Negligence suspected in HKU data theft
Irene Jay Liu
A huge loss of students' personal data at the University of Hong Kong last week may have involved staff negligence, the university has said.
The university said that the data loss 'may have involved negligence of the staff member' and the way the data had been stored and transported was 'not in line with the approved practice'.

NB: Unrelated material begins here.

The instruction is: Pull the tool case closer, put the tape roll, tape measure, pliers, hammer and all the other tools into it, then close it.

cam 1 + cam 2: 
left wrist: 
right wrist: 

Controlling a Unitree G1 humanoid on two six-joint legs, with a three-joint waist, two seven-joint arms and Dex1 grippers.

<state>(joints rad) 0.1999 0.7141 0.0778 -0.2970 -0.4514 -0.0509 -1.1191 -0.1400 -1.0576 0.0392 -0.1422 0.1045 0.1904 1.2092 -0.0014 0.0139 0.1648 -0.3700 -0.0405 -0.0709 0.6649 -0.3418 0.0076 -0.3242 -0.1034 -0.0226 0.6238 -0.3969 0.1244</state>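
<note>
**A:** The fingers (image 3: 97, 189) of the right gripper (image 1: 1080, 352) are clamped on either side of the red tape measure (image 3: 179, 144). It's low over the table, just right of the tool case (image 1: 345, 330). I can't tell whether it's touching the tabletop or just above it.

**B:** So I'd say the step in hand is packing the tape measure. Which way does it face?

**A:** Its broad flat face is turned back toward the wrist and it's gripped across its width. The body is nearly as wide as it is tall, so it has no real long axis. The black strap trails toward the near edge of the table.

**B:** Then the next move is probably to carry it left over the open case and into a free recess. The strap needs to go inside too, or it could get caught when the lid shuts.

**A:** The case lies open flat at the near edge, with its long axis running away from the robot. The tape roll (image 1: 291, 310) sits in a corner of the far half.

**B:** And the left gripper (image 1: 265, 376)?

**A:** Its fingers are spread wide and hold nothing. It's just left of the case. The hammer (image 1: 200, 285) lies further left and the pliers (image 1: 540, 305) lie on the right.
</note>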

University guidelines ban the unauthorised downloading and removal of data and files from the office. Data should be encrypted and stored in locked cabinets, according to a University of Hong Kong spokeswoman.
A USB memory stick containing student and applicant data and the paper files of nine students were stolen from an HKU employee at a Causeway Bay mall.
The breach affected about 6,800 students and applicants.
The employee who lost the data works for the Faculty of Social Sciences and is responsible for processing students' and applicants' data. The staff member has received a warning letter and the school is considering further disciplinary action.
The data included current and previous-year applicants to the Faculty of Social Sciences postgraduate programme, as well as every social science postgraduate since 2006.
The data loss affects both local and international applicants, 40 per cent of whom are from the mainland.
The data exposure also affects some students enrolled in 2004 and 2005.
The university announced the data loss last Thursday night, two days after the incident happened.
In an e-mail, faculty secretary Amy Tsang told those affected that 'the lost data includes the personal particulars contained in your application forms (such as contact details, ID card number, etc)'.
But the university did not explain the full extent of the data in the lost memory stick, which contained most of the personal data submitted on the online application forms for 2011-2012 applicants to the Faculty of Social Sciences. It included their full names, addresses, phone numbers, Hong Kong ID and passport numbers.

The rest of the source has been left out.